AMD is Now Ranked 3rd on HWBOT
If you take the broader, historical picture of what hardware is being benched on HWBOT going back as far as 2007, AMD has always been the poor relation to Intel. In fact if you consider the percentage of overclockers using AMD vs Intel, the historical picture has AMD hovering at around 20% and Intel at around 80% of all benchmark submissions. Early 2007 saw AMD in a position to give Intel a run for their money in terms of performance, a fact that is evidenced by AMD hitting its historical peak of almost 30% submission share.
The picture actually gets much worse as we move past 2013 where we see AMD competing with a new processor segment dominated by Qualcomm. Mobile overclocking has really started to take off in the last year. The second quarter of 2014 saw the arrival of contests like the Challenger Division VI and the Mobile Geeks 801 Challenge, both centered on ARM platforms.
Today AMD has yielded its position as No.2, making up a very small percentage of overclocking submissions. Qualcomm is now established at around 12%. Samsung, Nvidia and even Mediatek may well find themselves becoming more relevant in the near future as mobile overclocking continues to grow.
Not Addressing the Needs of overclockers
AMD has placed most of its relatively limited marketing muscle in the PC gaming market. The acquisition of ATI gave the company a decent foothold in the graphics market, and the latest APUs do indeed carry more integrated graphics performance than any competing Intel chip. But while it makes sense to lure gamers into the AMD cave, the company has done very little to make overclockers excited.

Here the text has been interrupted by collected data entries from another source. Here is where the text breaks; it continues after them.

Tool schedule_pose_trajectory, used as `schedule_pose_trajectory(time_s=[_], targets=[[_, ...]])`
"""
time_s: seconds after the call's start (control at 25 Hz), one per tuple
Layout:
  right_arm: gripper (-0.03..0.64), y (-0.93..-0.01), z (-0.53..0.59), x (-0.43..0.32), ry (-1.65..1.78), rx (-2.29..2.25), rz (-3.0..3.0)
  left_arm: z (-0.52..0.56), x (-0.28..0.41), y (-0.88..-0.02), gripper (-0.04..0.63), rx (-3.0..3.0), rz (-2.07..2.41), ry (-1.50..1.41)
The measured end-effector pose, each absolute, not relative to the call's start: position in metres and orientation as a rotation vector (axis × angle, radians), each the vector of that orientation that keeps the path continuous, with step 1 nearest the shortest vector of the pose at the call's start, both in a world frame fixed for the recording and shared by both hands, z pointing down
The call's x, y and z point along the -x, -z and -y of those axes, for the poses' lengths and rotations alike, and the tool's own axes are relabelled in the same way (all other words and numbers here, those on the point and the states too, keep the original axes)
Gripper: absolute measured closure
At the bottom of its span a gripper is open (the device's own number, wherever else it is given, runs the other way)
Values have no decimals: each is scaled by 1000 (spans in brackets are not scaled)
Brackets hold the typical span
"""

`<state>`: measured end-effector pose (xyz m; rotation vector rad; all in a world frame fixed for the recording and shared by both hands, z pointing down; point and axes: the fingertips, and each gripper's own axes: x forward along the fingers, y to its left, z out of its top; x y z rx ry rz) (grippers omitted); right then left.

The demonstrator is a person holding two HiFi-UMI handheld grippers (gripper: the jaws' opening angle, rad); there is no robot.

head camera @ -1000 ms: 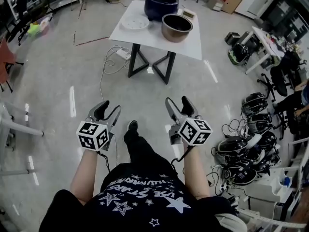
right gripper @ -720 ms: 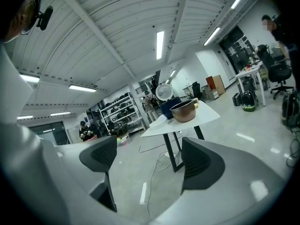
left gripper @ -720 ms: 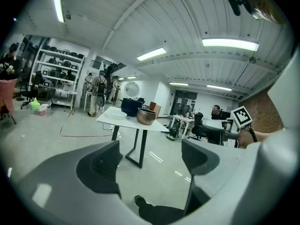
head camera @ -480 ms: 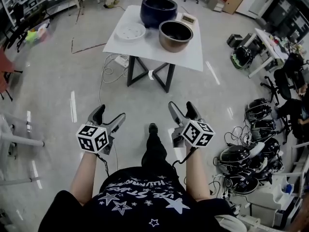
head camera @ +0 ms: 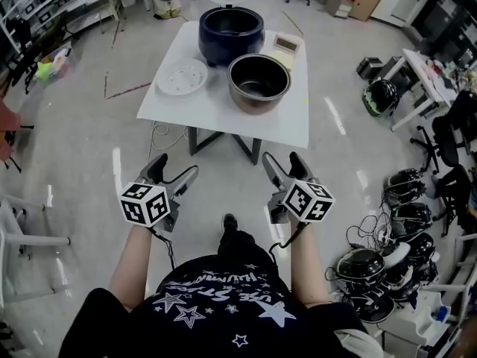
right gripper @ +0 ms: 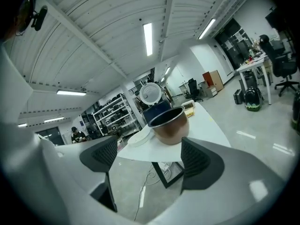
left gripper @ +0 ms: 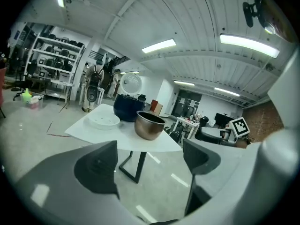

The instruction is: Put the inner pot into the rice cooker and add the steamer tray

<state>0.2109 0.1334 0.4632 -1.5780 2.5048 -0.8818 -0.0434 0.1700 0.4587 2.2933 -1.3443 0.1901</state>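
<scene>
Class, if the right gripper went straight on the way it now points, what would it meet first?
Probably the near edge of the white table, just below the inner pot. The right gripper frames both between its open jaws. Depth is uncertain.

Ahead of you stands a white table (head camera: 223,118) on black legs, with a small beige box (head camera: 287,43) near its far right corner. Cables (head camera: 159,134) lie on the floor beside it. Shelves (head camera: 45,2) line the far left, and a desk (head camera: 421,62) stands to your right.
</scene>
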Motion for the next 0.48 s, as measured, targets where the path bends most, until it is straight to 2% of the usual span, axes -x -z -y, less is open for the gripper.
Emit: schedule_pose_trajectory(time_s=[0.48], targets=[[181, -474, 9, -244, 940, 1547, -2499, -57, 8, -468, 169, -2246, 1353, -225]])
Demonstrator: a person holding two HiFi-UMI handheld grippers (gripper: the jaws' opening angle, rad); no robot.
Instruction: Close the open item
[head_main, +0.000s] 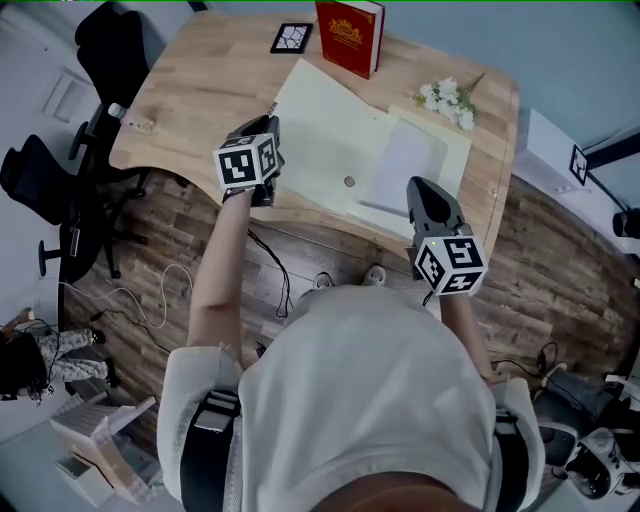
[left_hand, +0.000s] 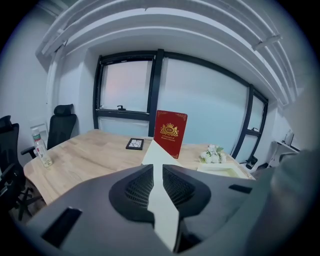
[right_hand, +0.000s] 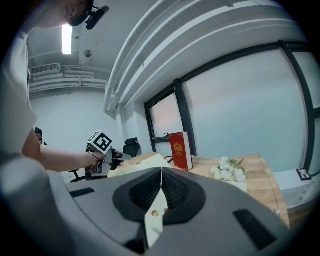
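Pale shirt cloth (head_main: 370, 400) is filling the foreground. Beyond it, the left gripper (head_main: 268, 128) and right gripper (head_main: 420, 188) are each clamping a thin edge of the flat cream card folder (head_main: 340, 140), which is lying open along the wooden table's (head_main: 200, 90) curved near rim. A stiff red book (head_main: 350, 35) is standing just beyond its far edge, with white flowers (head_main: 448, 100) lying at its far right corner.

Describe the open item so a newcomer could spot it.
On the wooden table, in front of the standing red book, the cream folder lies spread open at the near edge. Unlike the book, flowers and small black frame, it is broad, pale and holds a white page.
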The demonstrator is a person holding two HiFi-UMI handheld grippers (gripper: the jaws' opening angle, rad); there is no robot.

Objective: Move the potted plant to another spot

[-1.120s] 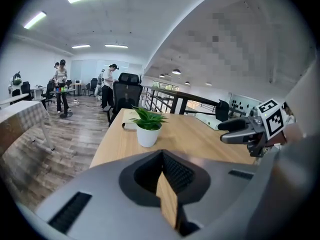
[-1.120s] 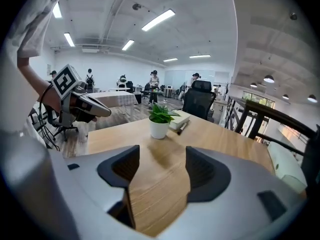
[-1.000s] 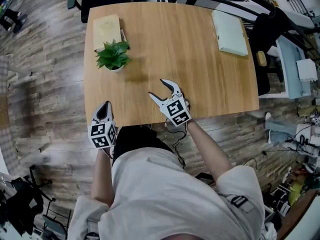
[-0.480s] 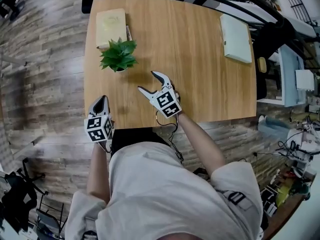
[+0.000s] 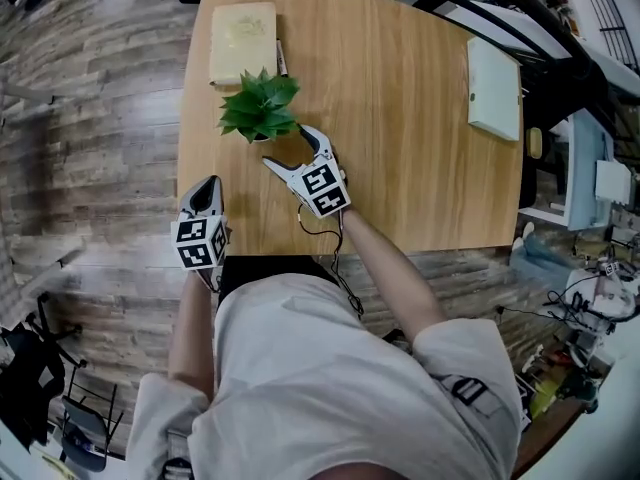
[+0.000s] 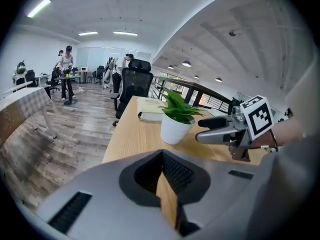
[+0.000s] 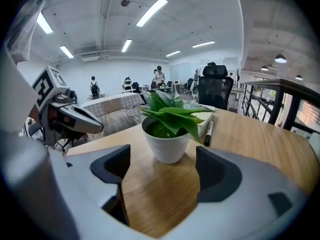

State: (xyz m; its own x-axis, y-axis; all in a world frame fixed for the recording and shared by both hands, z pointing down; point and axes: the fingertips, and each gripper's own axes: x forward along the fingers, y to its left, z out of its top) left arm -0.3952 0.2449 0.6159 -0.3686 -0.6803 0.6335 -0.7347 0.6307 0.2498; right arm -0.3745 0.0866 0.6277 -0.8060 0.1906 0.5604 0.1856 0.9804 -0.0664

Despite the majority of AMD processors being totally unlocked and offering reasonable overclocking headroom, AMD has made very little effort to engage this market. The AMD Overdrive app is in dire need of an overhaul and is a million miles from what Intel has done with its XTU program, combining comprehensive CPU tweaking with an actual benchmark and linking it to the online community. AMD has a lot to learn if it ever wants to win back the hearts and minds of overclockers.
Can AMD Zen Get AMD Back in the Game?
Leaked slides of AMD’s forthcoming architecture look tantalizingly impressive. 16 Zen cores with 32MB of shared L3 cache, High Bandwidth Memory capability that supports DDR4-3200 plus 64 PCIe 3.0… It’s like an AMD fanboy had a wet dream, but is it just that? A dream?
So far it’s just a powerpoint slide, but the noises from AMD are very positive: “We are reinvesting in the high end desktop with the Zen core. High performance and compute in desktop makes a big difference,” – AMD CEO, Lisa Su.
This is exactly the message we would hope AMD would deliver, that they can develop the technology to get themselves back in the game. For the sake of having a valid competitor to Intel, and a real alternative x86 platform in overclocking, I hope AMD are right.